● Work task:
A single figure is the whole answer: the number of lines in the entries that contain "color".

[Stored records]
*** Begin section ***

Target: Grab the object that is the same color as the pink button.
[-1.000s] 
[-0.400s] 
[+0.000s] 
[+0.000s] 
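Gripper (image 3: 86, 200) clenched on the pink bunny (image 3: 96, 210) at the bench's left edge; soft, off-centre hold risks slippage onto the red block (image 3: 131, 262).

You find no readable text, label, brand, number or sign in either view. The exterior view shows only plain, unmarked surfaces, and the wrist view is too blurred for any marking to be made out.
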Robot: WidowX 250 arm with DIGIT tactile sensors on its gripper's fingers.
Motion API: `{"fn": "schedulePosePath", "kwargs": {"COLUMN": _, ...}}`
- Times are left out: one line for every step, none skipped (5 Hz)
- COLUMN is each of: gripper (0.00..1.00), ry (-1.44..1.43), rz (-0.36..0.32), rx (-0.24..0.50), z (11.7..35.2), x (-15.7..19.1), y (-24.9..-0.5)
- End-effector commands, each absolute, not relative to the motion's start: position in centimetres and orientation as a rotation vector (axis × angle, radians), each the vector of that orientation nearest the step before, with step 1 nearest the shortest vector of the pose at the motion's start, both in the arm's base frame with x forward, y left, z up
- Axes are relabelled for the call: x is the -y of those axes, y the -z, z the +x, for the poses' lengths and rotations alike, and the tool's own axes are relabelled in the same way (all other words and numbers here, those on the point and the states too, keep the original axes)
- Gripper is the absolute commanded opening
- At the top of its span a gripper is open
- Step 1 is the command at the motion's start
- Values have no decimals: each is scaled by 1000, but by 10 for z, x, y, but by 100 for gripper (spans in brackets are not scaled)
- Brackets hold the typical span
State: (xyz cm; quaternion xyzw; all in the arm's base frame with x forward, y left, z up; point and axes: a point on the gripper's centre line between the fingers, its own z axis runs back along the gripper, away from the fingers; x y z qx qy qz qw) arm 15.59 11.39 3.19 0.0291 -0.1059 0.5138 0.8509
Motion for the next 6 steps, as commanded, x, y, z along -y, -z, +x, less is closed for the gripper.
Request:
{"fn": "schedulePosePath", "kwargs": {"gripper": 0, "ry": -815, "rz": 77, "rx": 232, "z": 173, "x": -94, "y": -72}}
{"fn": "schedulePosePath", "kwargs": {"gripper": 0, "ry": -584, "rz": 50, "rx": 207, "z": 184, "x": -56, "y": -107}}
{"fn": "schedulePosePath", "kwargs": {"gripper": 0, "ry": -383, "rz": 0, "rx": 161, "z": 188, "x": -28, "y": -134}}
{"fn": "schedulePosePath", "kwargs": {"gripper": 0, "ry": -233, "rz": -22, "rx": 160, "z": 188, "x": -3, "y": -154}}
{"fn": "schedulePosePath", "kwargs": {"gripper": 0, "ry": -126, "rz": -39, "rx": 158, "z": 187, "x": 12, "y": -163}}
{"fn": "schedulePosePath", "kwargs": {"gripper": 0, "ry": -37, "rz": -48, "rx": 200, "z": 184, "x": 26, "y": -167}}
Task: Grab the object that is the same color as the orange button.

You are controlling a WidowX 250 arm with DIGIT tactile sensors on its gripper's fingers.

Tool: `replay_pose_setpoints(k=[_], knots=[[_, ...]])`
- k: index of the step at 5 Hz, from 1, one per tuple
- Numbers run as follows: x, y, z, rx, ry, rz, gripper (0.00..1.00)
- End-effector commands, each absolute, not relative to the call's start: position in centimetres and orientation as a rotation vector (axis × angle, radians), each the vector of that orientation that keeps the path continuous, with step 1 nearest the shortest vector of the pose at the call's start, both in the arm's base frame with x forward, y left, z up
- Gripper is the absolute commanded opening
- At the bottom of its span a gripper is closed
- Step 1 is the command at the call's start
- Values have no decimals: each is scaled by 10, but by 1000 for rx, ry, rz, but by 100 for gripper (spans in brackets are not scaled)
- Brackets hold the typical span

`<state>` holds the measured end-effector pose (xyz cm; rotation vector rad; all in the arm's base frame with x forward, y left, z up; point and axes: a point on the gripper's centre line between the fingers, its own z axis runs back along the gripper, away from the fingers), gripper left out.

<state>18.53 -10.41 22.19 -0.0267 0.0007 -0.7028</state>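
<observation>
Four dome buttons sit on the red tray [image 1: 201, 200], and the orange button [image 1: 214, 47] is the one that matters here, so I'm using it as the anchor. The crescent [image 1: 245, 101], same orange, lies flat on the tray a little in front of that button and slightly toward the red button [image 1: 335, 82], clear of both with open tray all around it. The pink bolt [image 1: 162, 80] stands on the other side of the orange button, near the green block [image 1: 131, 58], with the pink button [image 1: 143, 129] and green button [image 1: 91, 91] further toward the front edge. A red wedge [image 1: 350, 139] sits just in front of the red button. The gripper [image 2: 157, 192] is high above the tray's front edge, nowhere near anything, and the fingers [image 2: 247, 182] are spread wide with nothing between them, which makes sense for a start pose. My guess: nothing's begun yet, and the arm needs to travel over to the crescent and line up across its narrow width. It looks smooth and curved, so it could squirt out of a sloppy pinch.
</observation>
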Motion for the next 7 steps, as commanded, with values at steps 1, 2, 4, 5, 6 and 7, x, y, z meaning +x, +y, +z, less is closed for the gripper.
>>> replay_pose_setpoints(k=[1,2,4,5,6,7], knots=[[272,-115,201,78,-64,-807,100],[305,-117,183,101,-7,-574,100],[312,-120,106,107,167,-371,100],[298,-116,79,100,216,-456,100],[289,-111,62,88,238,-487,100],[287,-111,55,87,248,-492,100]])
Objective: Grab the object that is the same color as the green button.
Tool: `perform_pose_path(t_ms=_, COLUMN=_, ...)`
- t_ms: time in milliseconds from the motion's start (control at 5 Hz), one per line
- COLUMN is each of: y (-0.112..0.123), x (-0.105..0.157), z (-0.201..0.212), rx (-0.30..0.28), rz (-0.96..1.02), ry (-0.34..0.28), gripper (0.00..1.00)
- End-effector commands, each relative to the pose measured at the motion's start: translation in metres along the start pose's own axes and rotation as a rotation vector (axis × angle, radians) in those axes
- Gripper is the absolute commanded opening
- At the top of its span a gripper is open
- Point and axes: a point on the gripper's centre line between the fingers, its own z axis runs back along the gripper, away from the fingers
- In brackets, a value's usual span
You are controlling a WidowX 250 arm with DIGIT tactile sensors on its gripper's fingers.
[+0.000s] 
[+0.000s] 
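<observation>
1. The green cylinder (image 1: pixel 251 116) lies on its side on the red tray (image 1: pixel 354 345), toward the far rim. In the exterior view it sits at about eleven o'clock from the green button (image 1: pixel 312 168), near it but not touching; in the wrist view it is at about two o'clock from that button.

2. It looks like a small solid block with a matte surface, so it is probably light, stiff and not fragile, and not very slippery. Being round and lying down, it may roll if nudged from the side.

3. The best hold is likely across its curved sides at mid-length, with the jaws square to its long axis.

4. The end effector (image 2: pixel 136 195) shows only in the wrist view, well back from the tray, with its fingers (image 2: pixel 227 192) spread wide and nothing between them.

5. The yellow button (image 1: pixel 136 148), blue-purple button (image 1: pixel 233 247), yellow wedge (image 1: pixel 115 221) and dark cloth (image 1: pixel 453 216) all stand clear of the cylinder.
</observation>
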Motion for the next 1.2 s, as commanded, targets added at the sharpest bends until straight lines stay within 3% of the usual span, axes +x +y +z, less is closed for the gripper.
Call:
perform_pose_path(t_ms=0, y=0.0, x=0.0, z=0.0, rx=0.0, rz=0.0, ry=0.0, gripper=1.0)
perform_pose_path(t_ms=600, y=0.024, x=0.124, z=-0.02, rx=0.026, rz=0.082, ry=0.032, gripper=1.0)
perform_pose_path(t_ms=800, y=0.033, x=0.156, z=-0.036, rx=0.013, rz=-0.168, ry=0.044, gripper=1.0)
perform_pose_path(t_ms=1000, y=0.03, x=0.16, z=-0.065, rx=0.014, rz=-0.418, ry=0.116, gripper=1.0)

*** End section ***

● Exercise answer:
3